- [PROBLEM TO SOLVE]: Find the word "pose" in the listing below. Copy every line that has it.
--- GIVEN MATERIAL Enclosed Below ---
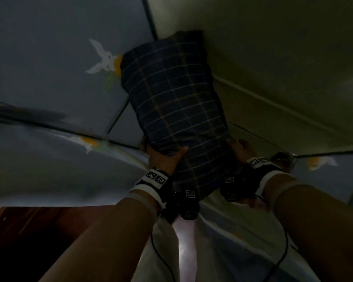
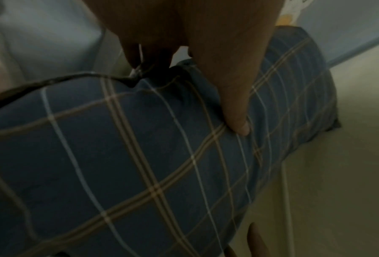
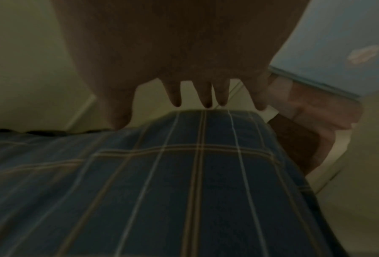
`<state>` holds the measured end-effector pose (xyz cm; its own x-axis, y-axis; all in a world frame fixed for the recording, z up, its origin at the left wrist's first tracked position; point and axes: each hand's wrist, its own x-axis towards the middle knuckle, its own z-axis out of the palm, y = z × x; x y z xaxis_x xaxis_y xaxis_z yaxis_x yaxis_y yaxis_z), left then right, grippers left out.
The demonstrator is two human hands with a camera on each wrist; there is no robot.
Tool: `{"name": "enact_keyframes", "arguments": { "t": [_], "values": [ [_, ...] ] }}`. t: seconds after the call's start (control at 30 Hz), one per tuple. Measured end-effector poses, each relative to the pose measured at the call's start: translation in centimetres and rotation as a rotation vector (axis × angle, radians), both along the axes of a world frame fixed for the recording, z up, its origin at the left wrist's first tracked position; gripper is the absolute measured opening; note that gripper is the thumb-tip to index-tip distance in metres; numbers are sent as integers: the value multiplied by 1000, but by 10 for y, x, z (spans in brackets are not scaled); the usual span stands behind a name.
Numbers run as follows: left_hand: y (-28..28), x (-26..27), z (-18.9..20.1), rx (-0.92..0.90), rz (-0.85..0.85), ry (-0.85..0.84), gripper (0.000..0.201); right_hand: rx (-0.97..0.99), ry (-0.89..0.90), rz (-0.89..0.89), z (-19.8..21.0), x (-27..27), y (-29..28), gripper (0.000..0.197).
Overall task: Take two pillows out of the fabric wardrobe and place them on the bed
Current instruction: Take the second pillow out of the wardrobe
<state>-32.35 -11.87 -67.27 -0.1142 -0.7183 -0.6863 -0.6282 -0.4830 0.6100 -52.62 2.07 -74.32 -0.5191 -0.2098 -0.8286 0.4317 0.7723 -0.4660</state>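
A dark blue plaid pillow (image 1: 171, 98) is held up between my two hands, its far end against the corner of the fabric wardrobe (image 1: 49, 58). My left hand (image 1: 163, 159) grips its lower left edge; in the left wrist view the thumb (image 2: 234, 104) digs into the pillow (image 2: 140, 165) while the fingers curl behind the edge. My right hand (image 1: 240, 149) lies flat against the pillow's right side. In the right wrist view its fingers (image 3: 206, 93) are straight and spread over the pillow (image 3: 184, 182). No second pillow shows.
The wardrobe's grey-blue cloth carries a white rabbit print (image 1: 102, 60) and dark frame poles (image 1: 118, 117). A pale panel (image 1: 273, 47) closes the right side. A white fabric flap (image 1: 222, 241) hangs below my wrists, and brown wood (image 1: 29, 231) shows at lower left.
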Motion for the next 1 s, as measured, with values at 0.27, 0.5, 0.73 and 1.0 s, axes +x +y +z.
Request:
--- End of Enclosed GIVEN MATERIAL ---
- [THE ANSWER]:
`<state>` holds the measured end-effector pose (xyz cm; its own x-axis, y-axis; all in a world frame fixed for the recording, z up, its origin at the left wrist's first tracked position; point and axes: each hand's wrist, its own x-axis towards the middle knuckle, its own z-axis out of the palm, y = z × x; x y z xaxis_x xaxis_y xaxis_z yaxis_x yaxis_y yaxis_z), left then right, grippers left out.
Tool: `{"name": "enact_keyframes", "arguments": { "t": [_], "values": [ [_, ...] ] }}`. t: seconds after the call's start (control at 30 Hz), one per tuple. Measured end-effector poses, each relative to the pose measured at the call's start: translation in centimetres and rotation as a rotation vector (axis × angle, radians), both along the axes of a world frame fixed for the recording, z up, its origin at the left wrist's first tracked position; gripper is the absolute measured opening; note that gripper is the thumb-tip to index-tip distance in metres; numbers are sent as integers: the value multiplied by 1000, but by 10 for y, x, z (spans in brackets are not scaled); the usual span stands behind a name.

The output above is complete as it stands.